■ **Task description**: Return the full listing, keeping every line exactly as it is.

BEGIN

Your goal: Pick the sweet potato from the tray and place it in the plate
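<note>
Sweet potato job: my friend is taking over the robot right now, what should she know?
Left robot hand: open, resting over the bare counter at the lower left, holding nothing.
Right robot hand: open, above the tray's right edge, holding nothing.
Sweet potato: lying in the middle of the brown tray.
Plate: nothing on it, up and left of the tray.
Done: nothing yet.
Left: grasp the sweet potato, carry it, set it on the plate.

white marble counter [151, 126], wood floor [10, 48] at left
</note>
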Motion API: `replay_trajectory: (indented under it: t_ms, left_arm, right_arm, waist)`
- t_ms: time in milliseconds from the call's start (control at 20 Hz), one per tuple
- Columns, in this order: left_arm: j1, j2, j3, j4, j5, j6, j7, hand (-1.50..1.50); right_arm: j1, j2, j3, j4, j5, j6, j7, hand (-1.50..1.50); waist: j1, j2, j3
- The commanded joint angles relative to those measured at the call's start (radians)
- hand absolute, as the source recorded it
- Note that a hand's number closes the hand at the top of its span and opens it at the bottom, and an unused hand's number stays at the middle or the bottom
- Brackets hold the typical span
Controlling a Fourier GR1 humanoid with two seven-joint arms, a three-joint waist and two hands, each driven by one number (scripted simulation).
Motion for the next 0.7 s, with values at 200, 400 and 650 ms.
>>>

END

■ **Your solution**:
Your goal: Pick the sweet potato from the tray and place it in the plate
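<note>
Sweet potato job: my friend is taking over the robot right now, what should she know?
Left robot hand: open, resting over the bare counter at the lower left, holding nothing.
Right robot hand: open, above the tray's right edge, holding nothing.
Sweet potato: lying in the middle of the brown tray.
Plate: nothing on it, up and left of the tray.
Done: nothing yet.
Left: grasp the sweet potato, carry it, set it on the plate.

white marble counter [151, 126], wood floor [10, 48] at left
</note>
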Motion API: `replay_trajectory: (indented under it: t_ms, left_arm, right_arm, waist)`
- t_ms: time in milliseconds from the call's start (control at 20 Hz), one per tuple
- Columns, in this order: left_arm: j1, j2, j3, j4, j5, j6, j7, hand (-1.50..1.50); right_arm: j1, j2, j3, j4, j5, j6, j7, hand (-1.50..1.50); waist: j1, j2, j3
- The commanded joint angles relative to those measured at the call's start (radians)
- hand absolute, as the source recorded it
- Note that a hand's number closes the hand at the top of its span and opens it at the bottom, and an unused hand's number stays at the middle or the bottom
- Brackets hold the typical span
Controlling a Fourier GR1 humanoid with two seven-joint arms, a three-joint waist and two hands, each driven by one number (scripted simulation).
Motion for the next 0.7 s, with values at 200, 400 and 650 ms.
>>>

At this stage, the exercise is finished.